Applied AI Research Engineer
Job description
About the role
You define the quality bar for AI-powered features by designing eval rubrics, test plans, and rollout criteria that are measurable and enforced in production. You build and extend production code while setting up monitoring and tests that catch regressions before users encounter them, owning features end to end from problem framing through rollout and iteration. You debug failures across the full stack including data, infrastructure, model logic, and prompt design, then harden systems with the insights you gain. You design and implement systems such as retrieval pipelines, agents, or hybrid patterns based on what the problem actually needs rather than following trends. You work across functions collaborating with product, infrastructure, and engineering teams to ship features that are reliable and stick in production. You translate ambiguous customer feedback problems into concrete AI system requirements and success metrics that guide the entire lifecycle of an AI feature. You carry the load when things break post-launch, driving investigations, fixes, and improvements that keep the system reliable for customers.
Key facts
What you'll do
Design eval rubrics, test plans, and rollout criteria that define what good looks like for AI-powered features and ensure they are measurable and enforced.
Write and extend production code, set up monitoring, and add tests that catch regressions before users do, keeping systems reliable in real-world conditions.
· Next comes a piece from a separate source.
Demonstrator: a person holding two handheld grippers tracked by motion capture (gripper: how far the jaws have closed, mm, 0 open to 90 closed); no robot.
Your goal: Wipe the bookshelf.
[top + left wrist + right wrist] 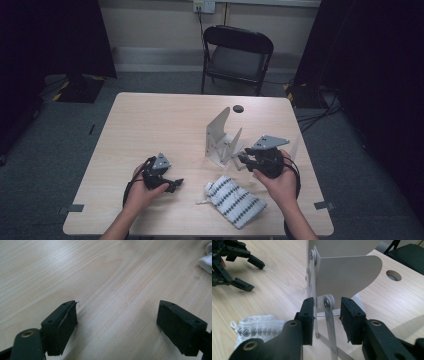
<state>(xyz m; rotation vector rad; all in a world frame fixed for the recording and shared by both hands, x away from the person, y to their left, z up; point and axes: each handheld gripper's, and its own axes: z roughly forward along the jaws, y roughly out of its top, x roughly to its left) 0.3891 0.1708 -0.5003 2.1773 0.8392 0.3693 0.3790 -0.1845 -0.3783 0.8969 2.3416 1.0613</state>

Own features end to end from problem framing to modeling, from system design to rollout and iteration, taking responsibility for outcomes across the lifecycle.
Debug failures across the stack including data quality, infrastructure behavior, model performance, and prompt logic, then harden systems with lessons learned.
Design and implement systems such as retrieval pipelines, agents, or hybrid patterns based on the actual requirements of the problem rather than fashionable approaches.
Collaborate with product, infrastructure, and engineers to ship features that actually stick, aligning on goals, constraints, and tradeoffs.
Translate ambiguous customer feedback problems into concrete AI system requirements and success metrics that guide experiments and evaluations.
Run experiments and analyses to measure the impact of AI features on business outcomes, using insights to prioritize further work and improvements.
Contribute to the broader research agenda by documenting findings, sharing learnings, and proposing new directions that improve how feedback is understood and acted on.
Partner with cross-functional stakeholders to gather context, define priorities, and ensure that AI features support the mission of unlocking the voice of the customer for every product team on the planet.
Requirements
You have built and shipped AI systems before and carried the load when things broke post-launch, demonstrating ownership and reliability under pressure.
You have strong research instincts, including the ability to define what working means and design evaluations that reflect real-world usage and business value.
You are comfortable writing and extending production code, with the maturity to set up monitoring, tests, and guardrails that protect users from regressions.
You understand retrieval, agents, and hybrid patterns well enough to choose or combine them based on the problem, not the other way around.
You communicate clearly and work effectively across functions, aligning with product, infrastructure, and engineering teams to keep features moving forward.
You are rigorous in measurement, insisting on measurable criteria for success and enforcing them through experiments and analysis.
You are comfortable operating in a fast-moving environment where priorities shift and problems are ambiguous, requiring judgment and ownership to resolve.
You care deeply about customer feedback and are motivated by the mission of making the voice of the customer actionable for product teams everywhere.
Nice to have
Experience working with customer feedback, surveys, reviews, or support tickets in real products.
Familiarity with large language models, prompt engineering, and evaluation methods for generative AI systems.
Experience building systems that involve retrieval, reasoning, and agentic behavior, and understanding their tradeoffs.
Practical notes
This is a full-time role based in Bengaluru.
There are no travel, visa, or application deadline requirements specified in the source.